Wednesday, June 17, 2009

Google Book Search and my wasted youth

In college I worked as a library researcher for the Oxford English Dictionary. I had two main roles. First, I would verify quotations. They would send me a slip of paper with a citation from a book, journal, etc. I would locate that item in the library and verify the citation's accuracy.

More interesting, and more time consuming, was antedating work. As a historical dictionary of English, the OED strives to give the earliest quotation it can for each word. When the editors were working on a new entry, they would send me their earliest citations and ask me to find earlier ones.

Antedating led to some interesting adventures. I emailed Richard Stallman to ask about the origin of the term POSIX; he refused to offer any help until the OED was released into the public domain.

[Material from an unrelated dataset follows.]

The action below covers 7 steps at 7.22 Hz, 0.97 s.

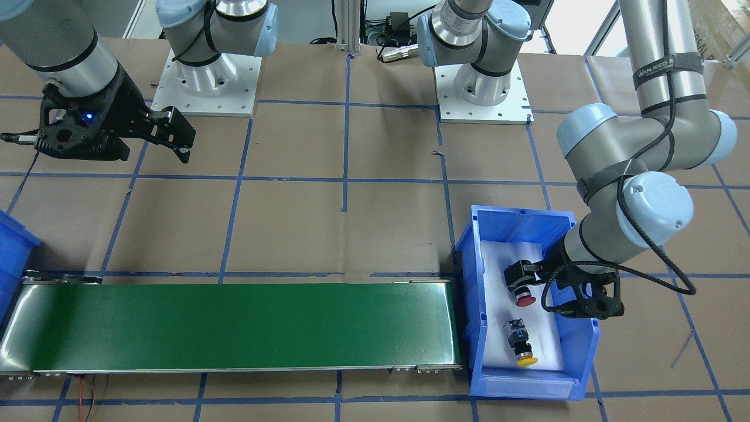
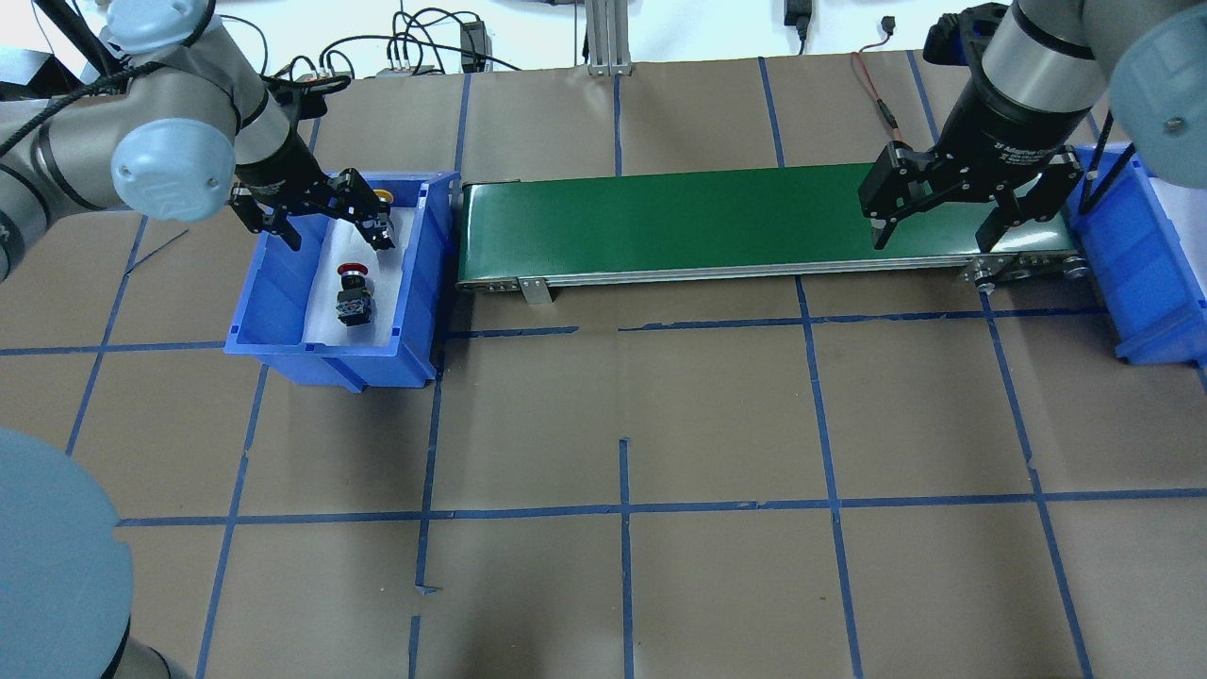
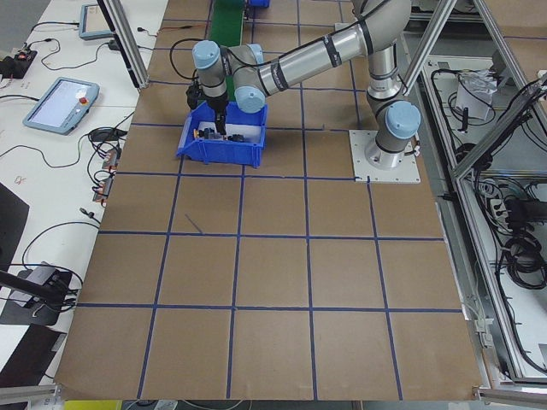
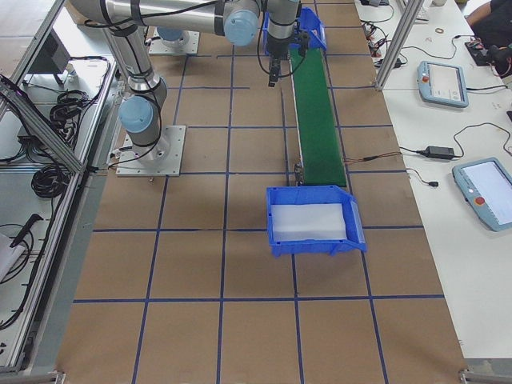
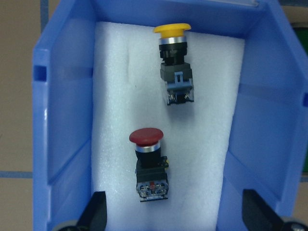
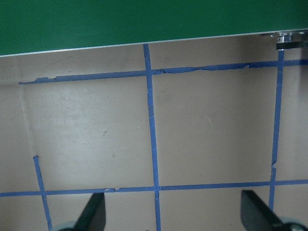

Researching "ribbit," I combed the script archives at UCLA to find an annotation in an old Smothers Brothers script.

Most of my work, though, turns out to have been largely wasted. 15 years later, early uses I spent hours to find can be beaten within minutes using Google's Book Search. A sad (for me) example is "bow hunting". I looked through dozens of books about hunting with a bow to find an early use of that term, not to mention dozens of volumes of old magazines. The oldest citation the OED has is from 1947; that's the earliest one I could find after hours of work in 1993. Using Google Book Search today, it took me less than a minute to locate a citation from 1923. (Interestingly, Popular Mechanics won't allow the full citation to be displayed.) A little more digging could probably locate even earlier examples. As Google Book Search expands its corpus, the date could go even further back.

With all the controversy surrounding Google Book Search, it's easy to overlook its incredible importance for all kinds of scholarship. I was hired by the OED partly because I was in Berkeley and had access to its vast library holdings. Now anyone, anywhere in the world can do a vastly more thorough search. It's only a matter of time before each quotation in the OED is linked directly to the source material; someone could easily write a Firefox add-on to do just that, right now.

I'm not bitter, though. I think of myself as monk-like, creating a beautiful sand mandala, only to have it swept away upon completion. This is how it ought to be.